Other courses and useful links


Other courses and useful links

Here we offer a curated list of other online course materials that can be used to develop text analysis modules for online learning. Some of these are tutorials that we have developed and some are from others. Feel free to mix and match.

  1. Other courses and tutorials
  2. Useful text analysis links

Other courses and tutorials

  • Voyant Gallery: Examples of Voyant in Teaching is a set of links to materials others have put up from example student blog posts to syllabi.
  • The Art of Literary Text Analysis is a full course on doing text analysis with Python by us, Stéfan Sinclair and Geoffrey Rockwell. It is composed of a set of IPython notebooks that show you how to use IPython notebooks to do text analysis.
  • The Programming Historian is a set of peer-reviewed tutorials on all sorts of digital humanities subjects. The list of English lessons are here; there are also lessons in French and Spanish. Many of the lessons deal with text acquisition, management and analysis processes.
  • The #dariahTeach Working Goup have been develop high-quality courses and materials for teaching the digital humanities that are open and reusable in different ways. They have a YouTube channel with playlists of open video materials. You can even see a contribution we made on DH in Practice: Visualizing Text.
  • The Data-Sitters Club Voyant’s Big Day is a chapter by Katherine Bowers in their collaborative book that looks closely at using Voyant. Very useful tour of what you can do. At the end it includes personal memories from the club members of Stéfan Sinclair.

  • Text Analysis Portal for Research (TAPoR) is a registry of text analysis and digital humanities tools. You can discover tools that might help your research.
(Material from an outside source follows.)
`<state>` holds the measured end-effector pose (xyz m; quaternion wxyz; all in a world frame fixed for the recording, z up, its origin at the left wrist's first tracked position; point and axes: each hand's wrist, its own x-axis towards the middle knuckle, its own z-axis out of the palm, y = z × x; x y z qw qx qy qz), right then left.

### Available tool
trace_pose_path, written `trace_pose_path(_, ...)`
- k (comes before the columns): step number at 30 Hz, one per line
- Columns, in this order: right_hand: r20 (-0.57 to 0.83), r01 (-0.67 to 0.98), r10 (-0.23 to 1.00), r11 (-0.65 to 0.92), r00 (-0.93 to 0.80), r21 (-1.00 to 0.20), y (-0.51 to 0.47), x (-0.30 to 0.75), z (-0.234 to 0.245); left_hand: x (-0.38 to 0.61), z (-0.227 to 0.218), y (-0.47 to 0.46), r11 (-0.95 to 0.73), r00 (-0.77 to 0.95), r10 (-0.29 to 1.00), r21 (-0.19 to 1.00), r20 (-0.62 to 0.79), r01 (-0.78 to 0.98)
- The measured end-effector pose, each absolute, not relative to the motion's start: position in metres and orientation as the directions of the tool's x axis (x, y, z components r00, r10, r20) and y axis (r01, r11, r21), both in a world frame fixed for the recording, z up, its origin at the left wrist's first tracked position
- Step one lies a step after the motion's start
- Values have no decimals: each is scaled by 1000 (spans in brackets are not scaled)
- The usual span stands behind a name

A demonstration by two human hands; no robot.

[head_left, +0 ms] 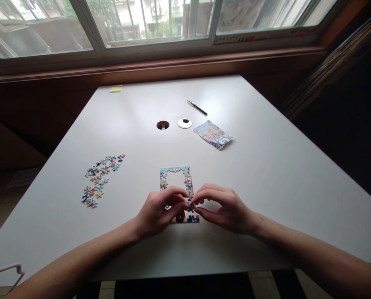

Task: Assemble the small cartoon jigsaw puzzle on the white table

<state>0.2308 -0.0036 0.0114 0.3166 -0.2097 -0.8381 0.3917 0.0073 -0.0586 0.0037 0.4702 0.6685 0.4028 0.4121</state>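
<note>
The table (pixel 266 174) is wide and mostly bare; its near edge runs just under the forearms, its far edge lies below the window (pixel 148 20), and both side edges slant away with dark floor beyond. There is open white surface to the right of the hands out to the table's right edge; to the left, the room is broken by a loose scatter of puzzle pieces (pixel 100 178), well apart from the hands.

The puzzle frame (pixel 174 170) lies flat in front of the person; its long axis runs straight away from them toward the window, short top border at the far end, middle not filled in; the near end is partly hidden by the fingers.

The left hand (pixel 160 209) and right hand (pixel 225 207) meet over the frame's near right corner; each is curled with thumb and forefinger pinched on one small puzzle piece (pixel 191 205) (too small to tell which way it points).

Farther off lie a pen (pixel 197 107), a round cap (pixel 184 123) beside a hole (pixel 162 125), a printed bag (pixel 213 134) and a yellow note (pixel 116 88).
</note>
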Motion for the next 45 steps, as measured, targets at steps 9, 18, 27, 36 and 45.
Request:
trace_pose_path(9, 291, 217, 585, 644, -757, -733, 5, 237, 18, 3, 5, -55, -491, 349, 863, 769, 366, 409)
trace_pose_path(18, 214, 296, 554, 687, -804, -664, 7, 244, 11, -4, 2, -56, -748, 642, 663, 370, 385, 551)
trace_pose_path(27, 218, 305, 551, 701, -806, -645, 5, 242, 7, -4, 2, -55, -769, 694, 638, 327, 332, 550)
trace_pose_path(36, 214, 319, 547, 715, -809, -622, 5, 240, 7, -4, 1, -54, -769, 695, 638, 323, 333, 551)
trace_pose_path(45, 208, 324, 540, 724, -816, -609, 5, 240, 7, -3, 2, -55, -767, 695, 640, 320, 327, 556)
TAPoR also has lists of convenient tools.
  • The Journal of Cultural Analytics (CA) is a journal devoted to the computational study of culture with excellent articles illustrating and discussing how text analysis methods can be used. CA includes a section of edited and reviewed datasets.
  • Project Gutenberg is a collection of electronic texts that can be used in research and teaching. These are not always edited by scholars so be careful to check what you use. None the less, there is a critical mass of texts on Gutenberg.
  • Women Writers Project is making pre-Victorian women writers accessible for research and learning.